Athena glared up at him through the untidy mess of her hair. ‘You monster!’ she panted. ‘How could you be so cruel? How could I have been so stupid as to love you!’

Gabriel laughed savagely. ‘Love had nothing to do with it! You saw a likely pigeon and played me along until a richer prize came your way.’

‘Richer…?’ Athena stared at him. The pressure of his body forcing her against the reclining seat meant that at least one of the bones in her tightly laced bodice pressed painfully into her side, restricting her breathing. He held her arms prisoner above her head. But he hadn’t hurt her.

His hair was dishevelled. The lace at his throat was torn and she saw scratches on his chin where her nails must have caught him. There was a mark on his left cheek from the blows she had rained about his shoulders and head. But he hadn’t hurt her.

She’d never fought Samuel. She’d known instinctively that if she did he would beat her so badly she might not survive. Tonight, driven by long-held feelings of pain and betrayal, she’d struck out wildly at Gabriel—but he’d not made any attempt to retaliate. She must have known—even after everything that had happened—she must have known on some deep, instinctive level she was safe with Gabriel.

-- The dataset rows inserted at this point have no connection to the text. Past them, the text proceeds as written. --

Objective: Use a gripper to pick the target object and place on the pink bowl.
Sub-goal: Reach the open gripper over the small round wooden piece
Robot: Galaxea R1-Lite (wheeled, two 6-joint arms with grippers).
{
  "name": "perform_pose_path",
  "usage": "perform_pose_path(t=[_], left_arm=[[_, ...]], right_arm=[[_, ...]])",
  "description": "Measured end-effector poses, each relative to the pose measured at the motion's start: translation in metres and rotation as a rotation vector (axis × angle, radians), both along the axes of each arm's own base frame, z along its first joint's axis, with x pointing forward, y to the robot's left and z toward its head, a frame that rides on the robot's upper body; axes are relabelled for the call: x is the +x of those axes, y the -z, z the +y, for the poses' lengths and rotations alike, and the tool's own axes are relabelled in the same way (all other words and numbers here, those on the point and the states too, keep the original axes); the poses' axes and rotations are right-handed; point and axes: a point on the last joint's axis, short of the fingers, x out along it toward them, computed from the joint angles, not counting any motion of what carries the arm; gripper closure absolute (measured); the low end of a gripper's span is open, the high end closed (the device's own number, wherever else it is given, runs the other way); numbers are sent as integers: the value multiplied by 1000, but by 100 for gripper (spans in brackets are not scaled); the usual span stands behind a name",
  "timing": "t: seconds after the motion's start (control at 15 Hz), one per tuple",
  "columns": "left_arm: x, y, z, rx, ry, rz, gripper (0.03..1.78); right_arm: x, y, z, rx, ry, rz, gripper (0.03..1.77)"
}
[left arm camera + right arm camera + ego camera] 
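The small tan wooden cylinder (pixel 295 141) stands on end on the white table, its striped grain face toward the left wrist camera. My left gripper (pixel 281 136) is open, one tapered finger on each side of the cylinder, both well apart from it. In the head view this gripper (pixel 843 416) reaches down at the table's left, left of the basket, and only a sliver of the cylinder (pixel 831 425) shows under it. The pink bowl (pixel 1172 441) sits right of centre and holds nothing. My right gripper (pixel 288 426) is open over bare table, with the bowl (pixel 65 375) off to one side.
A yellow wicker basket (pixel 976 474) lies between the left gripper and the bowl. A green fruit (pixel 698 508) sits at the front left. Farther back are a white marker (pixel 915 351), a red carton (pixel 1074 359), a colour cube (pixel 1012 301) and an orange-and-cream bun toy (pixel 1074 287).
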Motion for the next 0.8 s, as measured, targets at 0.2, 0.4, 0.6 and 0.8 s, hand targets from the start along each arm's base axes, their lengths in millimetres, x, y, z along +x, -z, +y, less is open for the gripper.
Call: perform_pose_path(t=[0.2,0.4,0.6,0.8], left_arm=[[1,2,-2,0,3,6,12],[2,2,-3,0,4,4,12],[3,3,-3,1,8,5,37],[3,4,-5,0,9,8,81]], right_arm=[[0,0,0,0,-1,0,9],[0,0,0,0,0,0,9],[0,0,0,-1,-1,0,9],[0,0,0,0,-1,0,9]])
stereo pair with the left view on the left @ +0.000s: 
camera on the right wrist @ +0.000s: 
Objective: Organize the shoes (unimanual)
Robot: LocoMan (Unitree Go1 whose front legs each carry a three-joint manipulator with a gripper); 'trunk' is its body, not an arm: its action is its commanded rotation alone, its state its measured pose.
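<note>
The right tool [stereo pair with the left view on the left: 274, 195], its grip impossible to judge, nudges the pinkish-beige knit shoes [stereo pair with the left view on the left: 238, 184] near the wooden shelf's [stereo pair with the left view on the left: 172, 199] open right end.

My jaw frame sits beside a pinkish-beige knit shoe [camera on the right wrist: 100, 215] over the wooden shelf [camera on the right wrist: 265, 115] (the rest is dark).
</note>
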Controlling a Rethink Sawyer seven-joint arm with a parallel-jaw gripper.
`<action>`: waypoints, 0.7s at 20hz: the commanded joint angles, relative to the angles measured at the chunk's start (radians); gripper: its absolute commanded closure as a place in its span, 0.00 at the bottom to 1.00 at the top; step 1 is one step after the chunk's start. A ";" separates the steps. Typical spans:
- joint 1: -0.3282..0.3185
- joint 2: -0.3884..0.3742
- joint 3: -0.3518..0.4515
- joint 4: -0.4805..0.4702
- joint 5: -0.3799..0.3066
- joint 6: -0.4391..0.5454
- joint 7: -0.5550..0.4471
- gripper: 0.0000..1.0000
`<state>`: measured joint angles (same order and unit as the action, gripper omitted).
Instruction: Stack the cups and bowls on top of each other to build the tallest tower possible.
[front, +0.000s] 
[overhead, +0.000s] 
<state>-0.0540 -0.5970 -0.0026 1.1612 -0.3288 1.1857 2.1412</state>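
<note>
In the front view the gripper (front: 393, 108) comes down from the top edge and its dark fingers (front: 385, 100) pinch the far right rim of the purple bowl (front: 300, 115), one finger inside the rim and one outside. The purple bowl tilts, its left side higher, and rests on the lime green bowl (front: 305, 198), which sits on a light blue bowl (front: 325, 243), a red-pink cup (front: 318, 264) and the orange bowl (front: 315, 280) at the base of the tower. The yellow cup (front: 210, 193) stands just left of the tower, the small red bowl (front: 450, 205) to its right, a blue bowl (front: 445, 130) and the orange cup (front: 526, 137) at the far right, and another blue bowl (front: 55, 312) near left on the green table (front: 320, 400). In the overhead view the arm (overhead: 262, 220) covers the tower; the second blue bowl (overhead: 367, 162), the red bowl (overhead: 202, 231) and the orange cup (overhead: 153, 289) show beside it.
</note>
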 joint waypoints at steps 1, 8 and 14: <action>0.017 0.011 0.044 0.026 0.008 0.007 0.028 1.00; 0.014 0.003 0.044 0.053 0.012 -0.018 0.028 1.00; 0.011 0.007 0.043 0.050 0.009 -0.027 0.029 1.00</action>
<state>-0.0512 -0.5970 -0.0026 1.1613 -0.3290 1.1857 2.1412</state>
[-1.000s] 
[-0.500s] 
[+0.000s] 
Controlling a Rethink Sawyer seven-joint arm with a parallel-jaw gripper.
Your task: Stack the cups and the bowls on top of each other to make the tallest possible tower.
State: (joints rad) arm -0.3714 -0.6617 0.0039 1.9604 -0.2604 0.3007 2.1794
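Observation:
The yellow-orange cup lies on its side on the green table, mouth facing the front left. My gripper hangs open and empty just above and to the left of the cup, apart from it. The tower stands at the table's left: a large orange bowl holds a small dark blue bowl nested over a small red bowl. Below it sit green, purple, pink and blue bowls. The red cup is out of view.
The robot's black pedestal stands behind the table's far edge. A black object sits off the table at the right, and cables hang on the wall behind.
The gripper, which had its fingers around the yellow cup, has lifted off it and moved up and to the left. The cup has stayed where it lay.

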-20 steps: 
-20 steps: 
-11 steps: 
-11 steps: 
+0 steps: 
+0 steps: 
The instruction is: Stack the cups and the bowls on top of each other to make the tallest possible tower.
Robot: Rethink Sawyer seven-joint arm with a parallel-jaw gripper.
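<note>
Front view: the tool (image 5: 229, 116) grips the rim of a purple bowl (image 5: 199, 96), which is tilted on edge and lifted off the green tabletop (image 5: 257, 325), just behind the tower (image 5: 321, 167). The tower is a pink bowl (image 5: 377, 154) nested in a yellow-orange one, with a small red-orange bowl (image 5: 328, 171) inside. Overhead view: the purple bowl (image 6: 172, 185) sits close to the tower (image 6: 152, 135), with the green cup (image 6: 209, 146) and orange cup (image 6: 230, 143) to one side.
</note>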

‘He told me you didn’t go to the church,’ she whispered. ‘He told me you didn’t even know I hadn’t gone.’

‘Who told you?’

‘Samuel. Samuel Quenell. My…’ She hesitated, hating even now to refer to Samuel in such terms. ‘My husband.’

‘Your husband?’

‘How could you have seen us? How did you know where we were?’ She searched Gabriel’s face for an answer. ‘Why didn’t you help me?’

‘Help you?’ he jeered. ‘You seemed more than satisfied with your lot.’

‘You did go to the church,’ Athena breathed. ‘He lied to me.’

‘Don’t think you’ll cozen me with your fairy tales,’ Gabriel said. ‘I have seen the evidence of your true character with my own eyes.’

‘Your eyes are blind if you think I was happy to be with Samuel!’ she flung at him, hurt and insulted anew by his scepticism. ‘How did you know where to find us?’

‘I’m getting tired of your evasions, Frances,’ Gabriel said harshly. ‘You know damn well you sent a messenger to find me in the church.’

‘A messenger? Who?’

‘You know, what with having his knife pressed against my belly and then grinding his face into the plaster to teach him respect, we never did take the time for polite introductions,’ Gabriel said sarcastically. ‘He had the last laugh however. He caught me unawares when…’ he paused and gritted his teeth ‘…when I saw you and your pimp.’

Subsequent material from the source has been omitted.